“Know how to solve every problem that has been solved.” “What I cannot create, I do not understand.” — Richard Feynman

Why Some Likelihoods Can't Be Written Down

Simulation-Based Inference

⛓ What you need to know first 1 concepts, 1 layers

The requisite-knowledge inventory for this page, bottom-up: the primitives at the base, combined upward until you reach what this page assumes. Skim the layers you already own; start wherever the ground gets unfamiliar.

base
- Bayes' Rule
↳you are here

Some stochastic models you can run forward easily. Toss in some parameters, get a sample out. Running them backward is the hard part — you see a sample, you want the parameters, and the math you'd use in a textbook stops working. This is the situation that motivates simulation-based inference.

The cleanest way to feel why is to compare two simulators that look almost identical and then diverge. Same inputs, same number of moves — but one of them you can do inference on with one line of textbook math, and the other one you can't.

Two simulators

Both simulators take a single parameter $p \in [0, 1]$ : the probability of a "left" kick. Both run for 8 stages. At each stage they sample a kick — $- 1$ with probability $p$ , $+ 1$ with probability $1 - p$ . They differ only in how they translate kicks into motion.

Simulator one is the Galton board. Each kick is an independent left-right step. The position is just the running sum:

x_{t + 1} = x_{t} + kick_{t}

Simulator two is a pinball. Each kick changes velocity, and the position moves by that velocity. A friction-like factor $α$ drains some velocity at each step. We'll use $α = 0.5$ :

v_{t + 1} = α v_{t} + kick_{t}, x_{t + 1} = x_{t} + v_{t + 1}

The pinball remembers. The same kick at high speed and the same kick at low speed produce different motions, because the kick lands on top of whatever velocity you already had. Galton has no such memory — each step is just $\pm 1$ , regardless of history.

The inference problem

Now the question. You observe a final position $x_{obs}$ from one of these simulators. You want to estimate $p$ . How do you actually do this?

Almost every textbook method reduces to the same primitive: you need the ability to evaluate the likelihood $p (x ∣ θ)$ at a given $(x, θ)$ pair. Maximum likelihood needs to maximize it. MCMC needs to evaluate it to compute acceptance ratios. Variational inference needs it inside the ELBO. Even bog-standard hypothesis testing needs to evaluate it under the null. This isn't a Bayes-vs-frequentist thing — both camps need a callable likelihood function. You can't take the gradient of something you can't compute.

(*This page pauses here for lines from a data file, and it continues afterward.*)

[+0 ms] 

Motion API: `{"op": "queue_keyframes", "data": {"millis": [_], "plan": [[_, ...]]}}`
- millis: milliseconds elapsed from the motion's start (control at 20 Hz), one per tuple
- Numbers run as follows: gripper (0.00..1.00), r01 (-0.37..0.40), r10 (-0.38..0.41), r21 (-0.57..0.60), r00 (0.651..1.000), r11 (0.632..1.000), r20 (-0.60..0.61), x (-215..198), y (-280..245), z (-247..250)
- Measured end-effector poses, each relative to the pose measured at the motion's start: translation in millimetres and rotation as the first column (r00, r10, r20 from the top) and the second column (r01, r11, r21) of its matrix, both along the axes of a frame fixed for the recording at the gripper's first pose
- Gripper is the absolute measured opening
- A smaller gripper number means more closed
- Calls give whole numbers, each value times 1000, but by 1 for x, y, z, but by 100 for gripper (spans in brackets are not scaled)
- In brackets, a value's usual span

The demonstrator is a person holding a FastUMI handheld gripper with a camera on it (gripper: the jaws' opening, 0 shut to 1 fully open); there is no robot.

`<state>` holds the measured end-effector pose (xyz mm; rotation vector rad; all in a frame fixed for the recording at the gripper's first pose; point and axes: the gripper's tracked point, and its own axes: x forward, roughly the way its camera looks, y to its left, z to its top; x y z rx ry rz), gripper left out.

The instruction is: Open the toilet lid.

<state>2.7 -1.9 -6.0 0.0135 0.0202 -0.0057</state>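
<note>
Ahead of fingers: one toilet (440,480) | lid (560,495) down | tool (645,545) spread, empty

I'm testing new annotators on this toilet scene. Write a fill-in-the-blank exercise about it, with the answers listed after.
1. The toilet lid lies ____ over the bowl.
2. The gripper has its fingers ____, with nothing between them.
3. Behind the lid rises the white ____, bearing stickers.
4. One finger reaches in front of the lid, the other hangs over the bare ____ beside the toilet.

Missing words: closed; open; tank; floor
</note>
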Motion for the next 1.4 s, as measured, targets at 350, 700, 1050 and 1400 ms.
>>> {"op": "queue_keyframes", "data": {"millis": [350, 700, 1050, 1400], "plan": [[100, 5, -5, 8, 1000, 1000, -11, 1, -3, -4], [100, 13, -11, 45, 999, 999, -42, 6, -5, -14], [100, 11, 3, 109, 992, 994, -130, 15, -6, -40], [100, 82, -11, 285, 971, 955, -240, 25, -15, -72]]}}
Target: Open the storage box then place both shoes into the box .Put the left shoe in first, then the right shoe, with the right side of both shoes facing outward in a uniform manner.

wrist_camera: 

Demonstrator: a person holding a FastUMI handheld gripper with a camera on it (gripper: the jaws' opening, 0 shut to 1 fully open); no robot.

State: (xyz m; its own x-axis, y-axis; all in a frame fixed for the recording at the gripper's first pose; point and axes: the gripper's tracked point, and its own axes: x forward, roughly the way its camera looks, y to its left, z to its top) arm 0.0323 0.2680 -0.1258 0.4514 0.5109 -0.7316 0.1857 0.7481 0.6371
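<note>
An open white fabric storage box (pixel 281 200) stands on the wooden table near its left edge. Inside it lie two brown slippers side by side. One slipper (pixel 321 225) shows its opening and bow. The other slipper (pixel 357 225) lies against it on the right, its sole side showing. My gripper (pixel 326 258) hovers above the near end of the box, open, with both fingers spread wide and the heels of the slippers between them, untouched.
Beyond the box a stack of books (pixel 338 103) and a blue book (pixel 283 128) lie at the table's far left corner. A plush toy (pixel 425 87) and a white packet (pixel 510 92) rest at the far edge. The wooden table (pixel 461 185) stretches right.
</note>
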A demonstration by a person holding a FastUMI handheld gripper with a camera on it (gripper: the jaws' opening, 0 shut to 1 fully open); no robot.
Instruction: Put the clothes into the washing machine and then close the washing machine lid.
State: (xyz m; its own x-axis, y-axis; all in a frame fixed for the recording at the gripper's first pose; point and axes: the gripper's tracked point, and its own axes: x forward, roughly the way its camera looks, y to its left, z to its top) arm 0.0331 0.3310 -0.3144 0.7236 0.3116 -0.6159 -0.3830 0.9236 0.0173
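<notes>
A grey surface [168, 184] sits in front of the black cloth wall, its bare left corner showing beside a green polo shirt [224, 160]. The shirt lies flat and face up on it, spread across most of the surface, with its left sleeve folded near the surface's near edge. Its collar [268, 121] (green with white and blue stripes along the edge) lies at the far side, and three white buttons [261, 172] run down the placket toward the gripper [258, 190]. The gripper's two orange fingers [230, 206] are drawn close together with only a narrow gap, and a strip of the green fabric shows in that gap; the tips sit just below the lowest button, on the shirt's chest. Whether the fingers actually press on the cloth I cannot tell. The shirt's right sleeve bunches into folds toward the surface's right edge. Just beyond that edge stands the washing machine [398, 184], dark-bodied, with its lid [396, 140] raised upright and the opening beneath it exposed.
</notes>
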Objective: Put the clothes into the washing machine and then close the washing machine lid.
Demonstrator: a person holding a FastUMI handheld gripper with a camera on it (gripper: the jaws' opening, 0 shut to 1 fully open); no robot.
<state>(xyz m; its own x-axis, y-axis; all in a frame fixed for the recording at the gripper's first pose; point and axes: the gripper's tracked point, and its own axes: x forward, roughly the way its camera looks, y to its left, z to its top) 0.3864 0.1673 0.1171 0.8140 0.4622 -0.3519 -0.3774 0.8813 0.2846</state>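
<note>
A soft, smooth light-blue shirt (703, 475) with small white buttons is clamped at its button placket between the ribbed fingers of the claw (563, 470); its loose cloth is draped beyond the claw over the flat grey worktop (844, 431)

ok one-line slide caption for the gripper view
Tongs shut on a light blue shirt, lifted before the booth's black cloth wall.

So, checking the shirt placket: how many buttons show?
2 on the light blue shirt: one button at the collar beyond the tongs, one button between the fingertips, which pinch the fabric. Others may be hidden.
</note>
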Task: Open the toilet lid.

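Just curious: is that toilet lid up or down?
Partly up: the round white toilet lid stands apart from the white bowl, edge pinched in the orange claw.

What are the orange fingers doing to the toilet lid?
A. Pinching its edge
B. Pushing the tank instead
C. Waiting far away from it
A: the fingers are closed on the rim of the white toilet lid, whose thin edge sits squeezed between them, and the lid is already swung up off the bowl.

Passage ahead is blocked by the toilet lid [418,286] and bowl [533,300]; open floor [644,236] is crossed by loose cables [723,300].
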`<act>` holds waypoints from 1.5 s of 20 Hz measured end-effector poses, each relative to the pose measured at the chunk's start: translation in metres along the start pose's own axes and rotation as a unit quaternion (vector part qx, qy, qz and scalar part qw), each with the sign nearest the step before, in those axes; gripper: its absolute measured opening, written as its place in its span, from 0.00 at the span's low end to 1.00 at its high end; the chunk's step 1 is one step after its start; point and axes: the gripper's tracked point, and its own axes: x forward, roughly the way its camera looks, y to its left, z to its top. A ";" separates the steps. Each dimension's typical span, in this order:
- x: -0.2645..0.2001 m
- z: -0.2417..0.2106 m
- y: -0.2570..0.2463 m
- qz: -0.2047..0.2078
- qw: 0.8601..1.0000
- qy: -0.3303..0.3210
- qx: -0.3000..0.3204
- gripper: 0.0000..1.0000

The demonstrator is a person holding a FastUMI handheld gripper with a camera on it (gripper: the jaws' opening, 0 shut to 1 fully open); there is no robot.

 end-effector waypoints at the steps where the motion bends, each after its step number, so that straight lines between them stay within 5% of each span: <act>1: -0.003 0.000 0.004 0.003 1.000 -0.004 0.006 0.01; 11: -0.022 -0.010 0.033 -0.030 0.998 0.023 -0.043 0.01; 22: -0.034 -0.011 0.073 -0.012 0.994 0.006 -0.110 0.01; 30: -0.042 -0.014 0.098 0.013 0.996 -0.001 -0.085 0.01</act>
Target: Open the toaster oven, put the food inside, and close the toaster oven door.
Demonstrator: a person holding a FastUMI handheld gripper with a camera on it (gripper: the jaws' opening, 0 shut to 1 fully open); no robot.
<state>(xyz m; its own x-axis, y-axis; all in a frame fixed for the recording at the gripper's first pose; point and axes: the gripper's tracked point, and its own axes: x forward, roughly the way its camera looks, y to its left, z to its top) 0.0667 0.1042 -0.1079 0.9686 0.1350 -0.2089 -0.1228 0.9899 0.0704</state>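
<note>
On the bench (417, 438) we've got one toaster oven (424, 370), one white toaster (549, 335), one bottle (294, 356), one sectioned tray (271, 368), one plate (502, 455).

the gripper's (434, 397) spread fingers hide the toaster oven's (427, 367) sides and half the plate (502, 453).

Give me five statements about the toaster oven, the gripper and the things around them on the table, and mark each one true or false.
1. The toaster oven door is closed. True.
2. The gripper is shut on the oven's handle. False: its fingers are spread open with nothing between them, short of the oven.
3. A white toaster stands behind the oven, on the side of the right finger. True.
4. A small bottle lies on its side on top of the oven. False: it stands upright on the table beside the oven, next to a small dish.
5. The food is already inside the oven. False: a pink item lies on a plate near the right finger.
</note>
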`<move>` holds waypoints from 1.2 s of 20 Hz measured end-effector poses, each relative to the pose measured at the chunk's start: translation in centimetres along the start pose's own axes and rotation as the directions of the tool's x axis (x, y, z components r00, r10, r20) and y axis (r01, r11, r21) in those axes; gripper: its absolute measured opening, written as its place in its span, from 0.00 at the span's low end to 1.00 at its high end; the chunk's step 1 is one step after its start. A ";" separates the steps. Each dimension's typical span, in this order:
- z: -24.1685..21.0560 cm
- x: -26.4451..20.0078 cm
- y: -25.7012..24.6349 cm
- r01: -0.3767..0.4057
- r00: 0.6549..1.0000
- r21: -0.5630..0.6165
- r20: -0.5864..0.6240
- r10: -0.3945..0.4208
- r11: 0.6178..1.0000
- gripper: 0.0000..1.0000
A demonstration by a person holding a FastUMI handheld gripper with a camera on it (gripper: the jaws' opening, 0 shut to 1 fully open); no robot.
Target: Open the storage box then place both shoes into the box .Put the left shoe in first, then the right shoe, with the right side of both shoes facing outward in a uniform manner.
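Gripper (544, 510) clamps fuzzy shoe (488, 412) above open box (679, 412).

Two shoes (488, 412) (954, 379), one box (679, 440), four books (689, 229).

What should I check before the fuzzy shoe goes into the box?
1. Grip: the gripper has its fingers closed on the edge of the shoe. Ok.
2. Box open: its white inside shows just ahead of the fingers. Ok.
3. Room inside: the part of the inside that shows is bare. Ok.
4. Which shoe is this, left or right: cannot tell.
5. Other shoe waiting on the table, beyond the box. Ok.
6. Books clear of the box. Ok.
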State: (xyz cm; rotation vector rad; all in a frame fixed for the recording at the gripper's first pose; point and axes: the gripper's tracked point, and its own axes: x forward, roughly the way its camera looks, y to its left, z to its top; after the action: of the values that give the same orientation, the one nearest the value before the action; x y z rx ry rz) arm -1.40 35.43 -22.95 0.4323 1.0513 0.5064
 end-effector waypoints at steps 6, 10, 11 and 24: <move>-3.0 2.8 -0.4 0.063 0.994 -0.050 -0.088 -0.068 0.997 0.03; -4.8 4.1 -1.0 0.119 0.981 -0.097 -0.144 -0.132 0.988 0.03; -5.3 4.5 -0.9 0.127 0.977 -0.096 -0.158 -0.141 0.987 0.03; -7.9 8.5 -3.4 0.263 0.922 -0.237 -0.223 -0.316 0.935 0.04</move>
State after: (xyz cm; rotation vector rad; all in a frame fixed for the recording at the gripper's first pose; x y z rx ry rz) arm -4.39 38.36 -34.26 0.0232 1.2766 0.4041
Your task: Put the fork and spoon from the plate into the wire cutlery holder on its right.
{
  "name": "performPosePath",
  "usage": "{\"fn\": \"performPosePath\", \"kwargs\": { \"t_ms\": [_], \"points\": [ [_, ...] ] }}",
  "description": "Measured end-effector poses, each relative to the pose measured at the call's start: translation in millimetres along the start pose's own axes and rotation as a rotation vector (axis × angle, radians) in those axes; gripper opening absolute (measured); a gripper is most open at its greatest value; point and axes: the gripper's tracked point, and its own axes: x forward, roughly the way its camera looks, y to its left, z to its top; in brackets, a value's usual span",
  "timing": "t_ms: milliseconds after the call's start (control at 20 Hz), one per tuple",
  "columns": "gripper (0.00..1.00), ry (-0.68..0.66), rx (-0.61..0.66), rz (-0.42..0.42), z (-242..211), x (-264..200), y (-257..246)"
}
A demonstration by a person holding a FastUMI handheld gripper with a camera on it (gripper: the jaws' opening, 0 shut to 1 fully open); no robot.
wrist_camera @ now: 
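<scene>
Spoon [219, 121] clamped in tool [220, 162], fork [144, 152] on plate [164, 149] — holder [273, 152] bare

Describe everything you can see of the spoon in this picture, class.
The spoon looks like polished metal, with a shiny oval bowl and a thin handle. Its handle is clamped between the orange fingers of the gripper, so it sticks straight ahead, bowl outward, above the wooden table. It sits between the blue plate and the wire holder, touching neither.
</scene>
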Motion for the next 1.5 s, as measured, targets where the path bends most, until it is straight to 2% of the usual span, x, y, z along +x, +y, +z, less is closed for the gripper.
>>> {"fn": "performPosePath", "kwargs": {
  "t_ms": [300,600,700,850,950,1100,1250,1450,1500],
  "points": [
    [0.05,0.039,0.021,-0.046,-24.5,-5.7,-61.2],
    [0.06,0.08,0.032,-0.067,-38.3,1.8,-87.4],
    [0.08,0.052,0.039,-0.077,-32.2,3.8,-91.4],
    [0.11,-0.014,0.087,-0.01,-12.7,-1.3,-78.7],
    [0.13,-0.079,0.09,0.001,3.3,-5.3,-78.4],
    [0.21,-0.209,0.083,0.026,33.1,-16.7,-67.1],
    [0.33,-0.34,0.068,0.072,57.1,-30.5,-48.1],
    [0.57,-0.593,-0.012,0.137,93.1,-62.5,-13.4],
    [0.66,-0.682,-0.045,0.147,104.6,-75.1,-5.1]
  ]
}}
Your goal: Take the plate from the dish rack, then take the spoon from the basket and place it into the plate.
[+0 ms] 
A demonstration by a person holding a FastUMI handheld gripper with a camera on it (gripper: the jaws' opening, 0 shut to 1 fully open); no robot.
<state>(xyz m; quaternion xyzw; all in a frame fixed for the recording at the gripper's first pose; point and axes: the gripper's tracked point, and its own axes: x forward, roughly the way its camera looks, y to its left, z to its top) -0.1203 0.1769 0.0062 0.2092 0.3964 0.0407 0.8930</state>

For the Galton board this is easy. Eight independent $\pm 1$ kicks land at $x$ if and only if the number of lefts $k = (8 - x) /2$ . The likelihood is just the binomial probability of seeing $k$ lefts out of 8:

p (x ∣ p) = (k 8) p^{k} (1 - p)^{8 - k}, k = (8 - x) /2

Closed form, one line. You can plug in any $(x, p)$ and get a number back. MLE for $p$ falls out as $\overset{p}{^} = k /8$ . Inference on the Galton board is a homework problem.

For the pinball, this stops working. The reason is worth seeing.

What goes wrong with the pinball

Pick three specific kick sequences with the same L/R count — four lefts and four rights each. In Galton, the L/R count is all that matters; all three sequences land at the same position, namely 0. In pinball, the three sequences end up in three different places.

Same number of lefts, same number of rights — three different final positions. Velocity carries memory between stages, and the order of the kicks determines what that memory accumulates to. The L/R count is not a sufficient statistic for the pinball: it doesn't compress the trajectory into something that still predicts $x$ .

Drop a few hundred balls in both simulators and watch what happens to the histograms. The "3 paths" button tags the three sequences from above so you can pick them out by color.

L count:0 (all R) → 8 (all L)

Galton — memoryless

x ← x ± 1, each peg independent

p(x|θ) = C(n,k) · p^k(1−p)^n−k · closed form

No drops yet

Pinball — state-dependent

v ← αv ± 1, then x ← x + v

p(x|θ) = ∫ p(path|θ) δ(x − f(path)) d(path) · intractable

No drops yet

In Galton, each histogram bin is monochrome — all balls in bin $x$ share an L count, because L count fully determines $x$ . In pinball, bins mix colors. Different L counts produce the same final position, and the same L count produces different positions. There's no compression of the kick sequence that predicts the bin.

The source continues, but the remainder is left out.